--- START ---

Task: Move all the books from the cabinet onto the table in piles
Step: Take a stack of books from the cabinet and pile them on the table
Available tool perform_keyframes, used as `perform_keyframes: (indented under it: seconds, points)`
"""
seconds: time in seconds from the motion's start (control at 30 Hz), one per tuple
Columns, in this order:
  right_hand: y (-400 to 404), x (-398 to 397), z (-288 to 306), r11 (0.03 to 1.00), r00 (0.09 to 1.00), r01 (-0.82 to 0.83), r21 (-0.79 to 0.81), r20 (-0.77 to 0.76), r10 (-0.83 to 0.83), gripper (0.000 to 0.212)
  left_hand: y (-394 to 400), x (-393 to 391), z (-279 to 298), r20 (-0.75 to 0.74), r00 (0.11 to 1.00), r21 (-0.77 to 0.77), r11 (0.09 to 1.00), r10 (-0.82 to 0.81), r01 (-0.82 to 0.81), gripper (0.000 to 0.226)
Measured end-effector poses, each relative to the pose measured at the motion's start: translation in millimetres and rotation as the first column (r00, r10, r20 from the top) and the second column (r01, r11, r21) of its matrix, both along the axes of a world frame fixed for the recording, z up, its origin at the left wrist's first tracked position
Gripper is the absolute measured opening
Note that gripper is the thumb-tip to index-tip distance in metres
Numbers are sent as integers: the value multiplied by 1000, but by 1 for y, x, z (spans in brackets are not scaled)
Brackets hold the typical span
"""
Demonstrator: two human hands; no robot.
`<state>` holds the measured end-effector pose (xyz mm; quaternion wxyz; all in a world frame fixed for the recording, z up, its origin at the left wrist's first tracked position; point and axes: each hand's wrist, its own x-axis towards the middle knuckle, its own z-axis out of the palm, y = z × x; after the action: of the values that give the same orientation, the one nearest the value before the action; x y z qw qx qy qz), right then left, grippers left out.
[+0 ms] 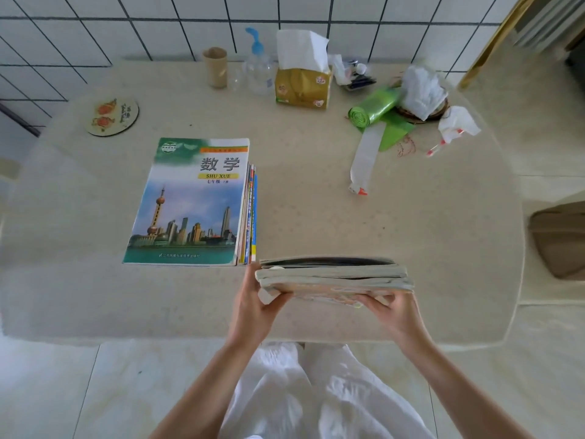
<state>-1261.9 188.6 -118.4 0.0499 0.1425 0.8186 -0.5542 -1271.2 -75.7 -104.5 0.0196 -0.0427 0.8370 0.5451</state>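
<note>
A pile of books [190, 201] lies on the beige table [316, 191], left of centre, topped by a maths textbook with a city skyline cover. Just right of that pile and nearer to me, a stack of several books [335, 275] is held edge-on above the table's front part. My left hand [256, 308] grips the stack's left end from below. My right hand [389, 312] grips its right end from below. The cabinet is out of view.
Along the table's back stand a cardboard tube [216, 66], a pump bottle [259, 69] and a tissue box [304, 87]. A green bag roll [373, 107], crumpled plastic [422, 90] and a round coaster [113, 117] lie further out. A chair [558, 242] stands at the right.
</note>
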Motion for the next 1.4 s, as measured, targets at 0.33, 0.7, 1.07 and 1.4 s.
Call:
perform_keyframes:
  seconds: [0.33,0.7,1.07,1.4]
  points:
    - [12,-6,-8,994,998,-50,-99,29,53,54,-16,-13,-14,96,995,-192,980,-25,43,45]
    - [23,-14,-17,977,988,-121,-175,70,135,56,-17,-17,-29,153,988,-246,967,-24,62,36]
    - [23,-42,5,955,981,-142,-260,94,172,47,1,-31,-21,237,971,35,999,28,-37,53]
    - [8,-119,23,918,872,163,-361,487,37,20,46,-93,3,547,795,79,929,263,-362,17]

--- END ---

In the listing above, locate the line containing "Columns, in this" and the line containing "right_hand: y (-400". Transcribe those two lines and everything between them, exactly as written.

Columns, in this order:
  right_hand: y (-400 to 404), x (-398 to 397), z (-288 to 306), r11 (0.03 to 1.00), r00 (0.09 to 1.00), r01 (-0.82 to 0.83), r21 (-0.79 to 0.81), r20 (-0.77 to 0.76), r10 (-0.83 to 0.83), gripper (0.000 to 0.212)

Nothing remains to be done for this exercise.